-- PROVIDED MATERIAL follows --

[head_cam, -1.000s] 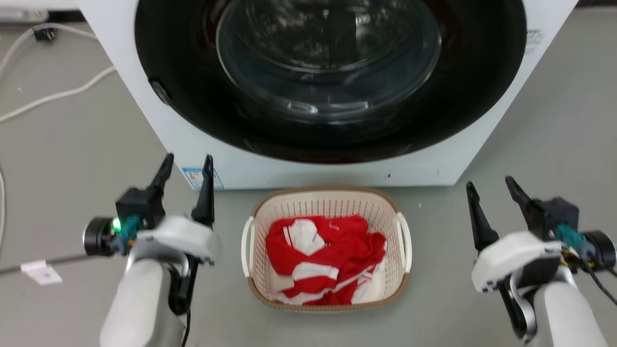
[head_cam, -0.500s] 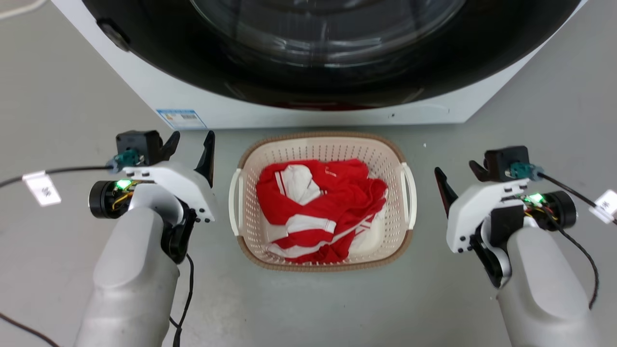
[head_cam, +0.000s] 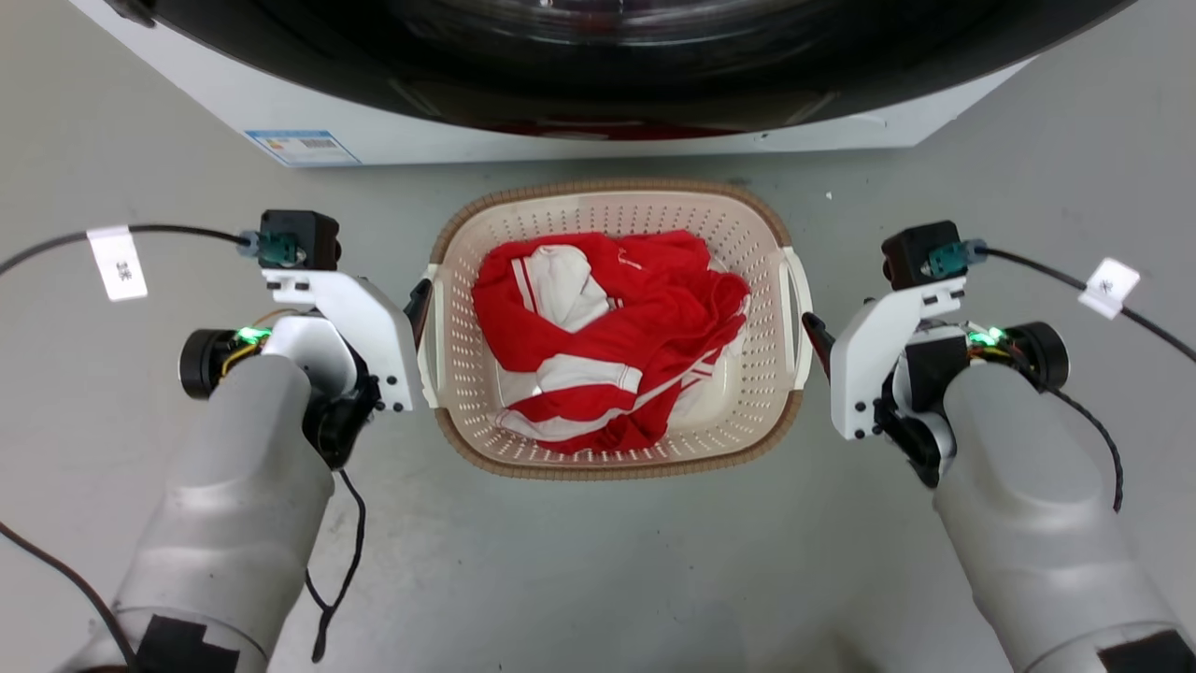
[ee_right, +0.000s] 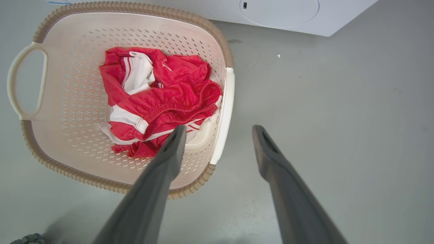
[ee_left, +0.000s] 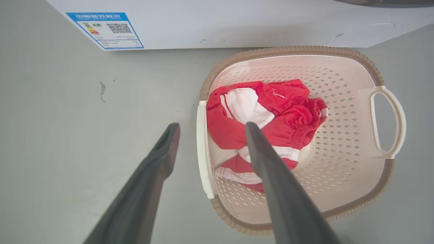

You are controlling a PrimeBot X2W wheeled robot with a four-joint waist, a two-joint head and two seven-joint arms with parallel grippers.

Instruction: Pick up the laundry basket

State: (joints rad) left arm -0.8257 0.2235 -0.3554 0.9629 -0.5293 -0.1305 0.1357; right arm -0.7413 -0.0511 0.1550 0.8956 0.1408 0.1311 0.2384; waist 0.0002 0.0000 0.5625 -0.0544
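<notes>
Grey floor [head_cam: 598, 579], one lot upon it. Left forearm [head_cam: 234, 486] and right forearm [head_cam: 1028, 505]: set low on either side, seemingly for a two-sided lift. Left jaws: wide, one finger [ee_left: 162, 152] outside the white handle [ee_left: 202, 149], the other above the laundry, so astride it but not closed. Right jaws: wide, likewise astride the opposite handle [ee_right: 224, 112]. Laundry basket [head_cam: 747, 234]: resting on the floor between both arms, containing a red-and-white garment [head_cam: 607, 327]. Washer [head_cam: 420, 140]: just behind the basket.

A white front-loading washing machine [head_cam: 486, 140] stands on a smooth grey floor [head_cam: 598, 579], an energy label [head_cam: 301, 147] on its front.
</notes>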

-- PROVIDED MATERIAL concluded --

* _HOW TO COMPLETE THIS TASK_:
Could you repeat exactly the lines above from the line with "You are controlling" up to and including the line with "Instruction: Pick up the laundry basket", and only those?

* _EXPECTED OUTPUT_:
You are controlling a PrimeBot X2W wheeled robot with a four-joint waist, a two-joint head and two seven-joint arms with parallel grippers.

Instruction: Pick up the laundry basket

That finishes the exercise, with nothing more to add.